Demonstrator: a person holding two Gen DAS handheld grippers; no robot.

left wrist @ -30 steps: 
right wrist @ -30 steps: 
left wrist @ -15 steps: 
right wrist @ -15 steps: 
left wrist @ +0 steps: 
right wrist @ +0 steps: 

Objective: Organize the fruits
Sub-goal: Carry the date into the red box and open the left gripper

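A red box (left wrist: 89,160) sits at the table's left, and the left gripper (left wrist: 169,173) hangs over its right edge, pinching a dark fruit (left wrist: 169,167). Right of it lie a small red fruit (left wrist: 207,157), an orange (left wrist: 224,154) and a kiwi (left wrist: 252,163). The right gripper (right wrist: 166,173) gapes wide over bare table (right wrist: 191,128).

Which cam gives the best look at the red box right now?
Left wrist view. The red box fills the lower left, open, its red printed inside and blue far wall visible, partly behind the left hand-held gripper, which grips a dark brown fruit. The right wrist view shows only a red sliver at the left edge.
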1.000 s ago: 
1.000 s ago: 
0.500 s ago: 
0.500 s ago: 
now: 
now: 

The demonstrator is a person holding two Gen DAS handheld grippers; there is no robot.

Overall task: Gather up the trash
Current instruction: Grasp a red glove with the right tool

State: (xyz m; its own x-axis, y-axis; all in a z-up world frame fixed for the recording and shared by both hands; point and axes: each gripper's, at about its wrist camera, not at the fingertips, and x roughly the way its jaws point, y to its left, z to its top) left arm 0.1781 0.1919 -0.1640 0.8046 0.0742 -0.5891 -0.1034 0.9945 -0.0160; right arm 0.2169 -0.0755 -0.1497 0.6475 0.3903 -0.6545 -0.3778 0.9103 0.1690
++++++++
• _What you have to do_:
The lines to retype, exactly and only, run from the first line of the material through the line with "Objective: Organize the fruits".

• _Response_:
Demonstrator: a person holding two Gen DAS handheld grippers; no robot.

left wrist @ -30 steps: 
right wrist @ -30 steps: 
left wrist @ -15 steps: 
right wrist @ -15 steps: 
left wrist @ +0 steps: 
right wrist @ +0 steps: 

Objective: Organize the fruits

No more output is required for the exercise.